A: I’m very impressed with the warm welcome I have received from my Kyrgyz colleagues and friends.  I have also managed to travel a bit around the country, and the scenery is truly spectacular! My family and I look forward to living here for another two years.

2. As part of the law enforcement and judicial reform process in Kyrgyzstan, INL pays great attention to forensic services through UNODC-implemented projects. Why did you choose this area as one of the priority ones to provide assistance?

A:  One of INL’s missions is to help partner governments to reform their law enforcement and criminal justice systems. Forensics play an important role in the investigation of criminal and civil cases. In Kyrgyzstan, the State Forensic Service is the main provider of forensic expertise. The criminal justice system relies on the impartial data provided by its forensic labs to build cases based on physical evidence. This is why the State Forensic Service was chosen to strengthen its capacity so that they can provide quality expertise to the criminal justice system.

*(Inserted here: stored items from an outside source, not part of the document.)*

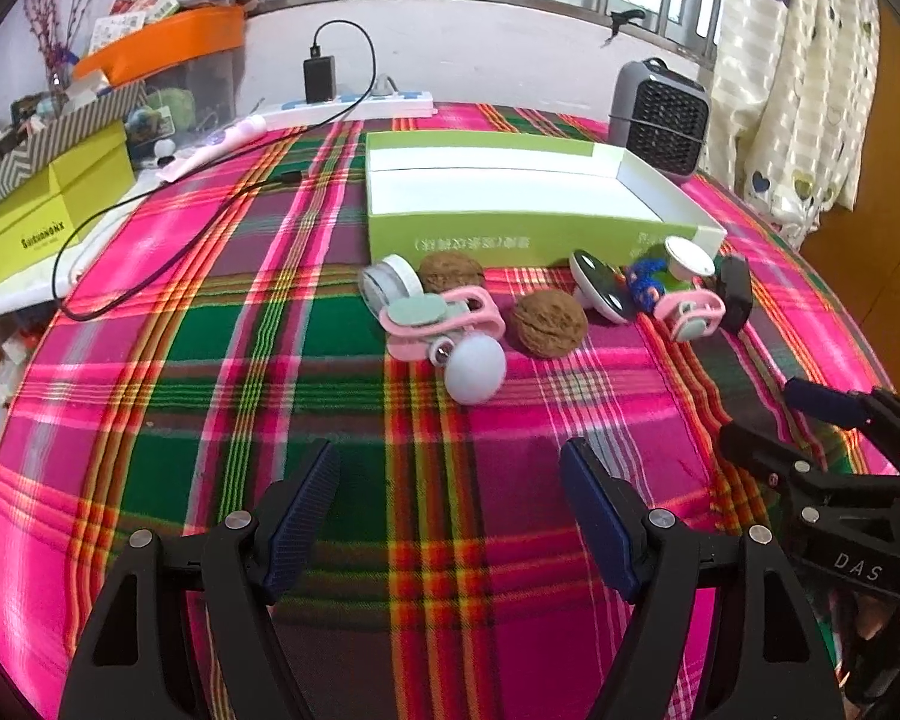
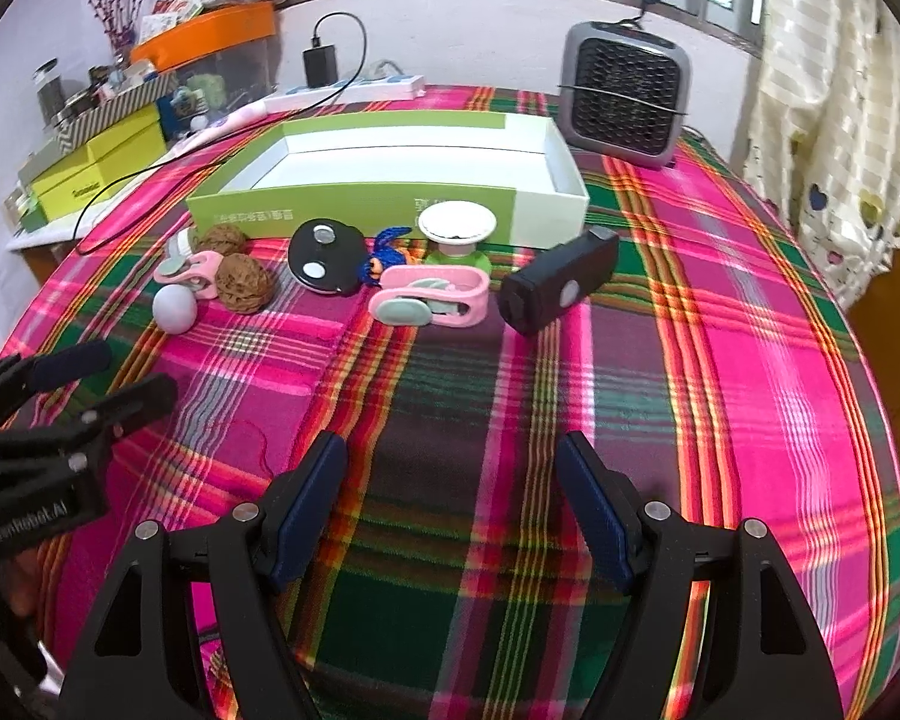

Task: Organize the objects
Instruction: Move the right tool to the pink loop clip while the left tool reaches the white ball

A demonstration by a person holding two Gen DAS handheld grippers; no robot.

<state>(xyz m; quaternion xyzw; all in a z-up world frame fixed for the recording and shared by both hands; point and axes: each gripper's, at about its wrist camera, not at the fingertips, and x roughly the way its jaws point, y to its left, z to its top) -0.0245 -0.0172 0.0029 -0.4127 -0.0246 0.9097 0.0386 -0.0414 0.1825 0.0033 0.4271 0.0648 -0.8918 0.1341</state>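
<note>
Left gripper and right gripper both hover w/ jaws spread, nothing between them, low in frame over the plaid cloth. Green box sits mid-frame, empty. Walnuts, pink clips, black block, possibly a camera, line its front wall.

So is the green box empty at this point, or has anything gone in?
Empty. The box shows only bare white floor in both views; the walnuts and the other items lie on the cloth in front.
</note>
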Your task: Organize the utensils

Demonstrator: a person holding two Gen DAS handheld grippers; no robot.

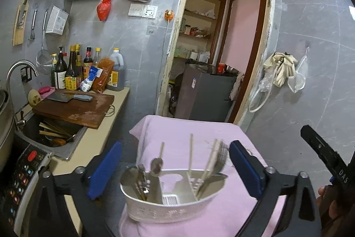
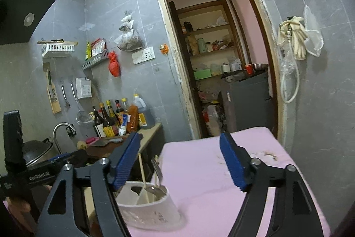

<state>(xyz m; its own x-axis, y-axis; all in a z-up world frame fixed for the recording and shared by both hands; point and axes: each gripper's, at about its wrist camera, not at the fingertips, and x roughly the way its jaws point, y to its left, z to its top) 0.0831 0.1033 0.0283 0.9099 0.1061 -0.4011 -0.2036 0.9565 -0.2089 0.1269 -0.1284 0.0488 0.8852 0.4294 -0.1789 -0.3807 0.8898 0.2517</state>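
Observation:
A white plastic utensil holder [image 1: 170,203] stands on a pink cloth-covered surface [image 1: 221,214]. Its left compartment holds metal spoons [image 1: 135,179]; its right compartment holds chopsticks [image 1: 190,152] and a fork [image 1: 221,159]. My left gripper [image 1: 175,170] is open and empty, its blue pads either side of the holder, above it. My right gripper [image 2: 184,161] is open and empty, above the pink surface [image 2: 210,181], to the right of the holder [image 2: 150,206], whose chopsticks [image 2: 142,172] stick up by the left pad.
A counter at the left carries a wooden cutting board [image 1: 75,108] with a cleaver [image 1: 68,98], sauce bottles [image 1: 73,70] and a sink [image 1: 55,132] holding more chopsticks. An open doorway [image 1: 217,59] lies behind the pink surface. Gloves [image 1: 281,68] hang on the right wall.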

INL started providing technical assistance in 2001. In the past 20 years forensic equipment, like gas chromatographs, microscopes, office and IT equipment were purchased and donated.  The U.S. Embassy’s collaboration with UNODC has proven to be productive in building the capacity of Kyrgyzstan’s forensic laboratories. Through UNODC, INL funded the full refurbishment of the new building of the State Forensic Service, which was inaugurated in 2017. Local and international experts facilitated numerous trainings for Kyrgyz forensic experts to strengthen the forensic quality management system and develop standard operating procedures for specific types of expertise. In 2019, INL provided additional microscopes and other technical equipment in order to help the Kyrgyz Forensic Service receive international accreditation in several sections, including drug testing.

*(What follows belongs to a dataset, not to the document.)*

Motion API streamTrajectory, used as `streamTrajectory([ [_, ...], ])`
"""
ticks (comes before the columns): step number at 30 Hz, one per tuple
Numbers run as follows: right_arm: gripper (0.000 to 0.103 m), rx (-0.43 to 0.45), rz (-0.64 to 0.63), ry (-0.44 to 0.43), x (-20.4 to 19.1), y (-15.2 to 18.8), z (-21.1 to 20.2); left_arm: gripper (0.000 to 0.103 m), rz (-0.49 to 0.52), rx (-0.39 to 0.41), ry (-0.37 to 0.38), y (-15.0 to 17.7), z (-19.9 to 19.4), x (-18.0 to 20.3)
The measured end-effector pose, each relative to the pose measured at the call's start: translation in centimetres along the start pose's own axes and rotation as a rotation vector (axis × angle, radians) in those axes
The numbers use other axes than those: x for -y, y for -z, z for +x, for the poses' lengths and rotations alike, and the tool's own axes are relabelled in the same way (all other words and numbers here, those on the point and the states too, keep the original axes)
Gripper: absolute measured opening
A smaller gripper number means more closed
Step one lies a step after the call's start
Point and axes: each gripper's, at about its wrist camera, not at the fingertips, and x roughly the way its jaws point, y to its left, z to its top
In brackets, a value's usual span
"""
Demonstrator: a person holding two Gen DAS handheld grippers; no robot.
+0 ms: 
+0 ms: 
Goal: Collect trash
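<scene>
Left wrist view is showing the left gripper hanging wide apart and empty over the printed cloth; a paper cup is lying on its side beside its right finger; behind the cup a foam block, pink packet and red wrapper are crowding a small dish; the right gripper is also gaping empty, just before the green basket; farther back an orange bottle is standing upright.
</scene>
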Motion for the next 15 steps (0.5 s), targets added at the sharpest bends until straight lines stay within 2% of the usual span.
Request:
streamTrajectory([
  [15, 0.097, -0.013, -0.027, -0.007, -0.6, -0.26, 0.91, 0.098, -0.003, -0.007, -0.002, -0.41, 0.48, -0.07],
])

3. The State Forensic Service as well as other independent forensic organizations are preparing for international accreditation. What contribution has the joint initiative with UNODC made to this process?

A: I think it is important in terms of preparation to international accreditation to lay the groundwork by purchasing the equipment, training the scientists, and forming international partnerships to lead the way in the future. All these have been recently done building on the previously rendered assistance to the State Forensic Service. In particular, as a result of the earlier support of INL and UNODC to the State Forensic Service, a central evidence storage facility has been built, which includes an e-database and barcode system to ensure the safe storage of received evidence. Moreover, to support the institutional and professional capacity development of the forensic service, a library has been established with forensic reference materials including developing a quality control manual and standard operating procedures (SOPs) and related training manuals. These mentioned SOPs and related materials have been developed for the types on expertise selected for international accreditation, namely: handwriting and document examination, testing of drugs and special chemicals (luminescent) substances as well as ballistics and trace expertise. Eventually, practical skills of forensic experts were enhanced on validation studies and the application of mentioned SOPs.

With UNODC support, an exchange visit to Georgia has been recently organized for the State Forensic Service with the support of the INL-funded project. As part of this visit, experts from Kyrgyzstan studied the procedures and practices of the National Forensic Bureau of Georgia and Forensic Department of the Georgian Ministry of Interior. Both these forensic institutions have successfully passed international accreditation with the support of INL. The State Forensics Service has established links with forensic institutes from Georgia. This is a great step, which will allow for positive mentoring to raise the level of services provided by the Kyrgyz Forensic Service.

INL looks forward to seeing the equipment, training, and partnerships formed result in full international accreditation in the coming years.

4. We wish you success in your future work and please tell us about the plans with which you entered into this new position.

A:  Thank you for your questions. The U.S. Embassy will continue supporting the development of the law enforcement sector and judicial system. Besides our work with the forensic laboratory, we are very proud of our support to the development and implementation of new criminal legislation, fighting against human and drug trafficking, and shifting the police force to a community policing model. I look forward to the next two years and working further with my Kyrgyz colleagues.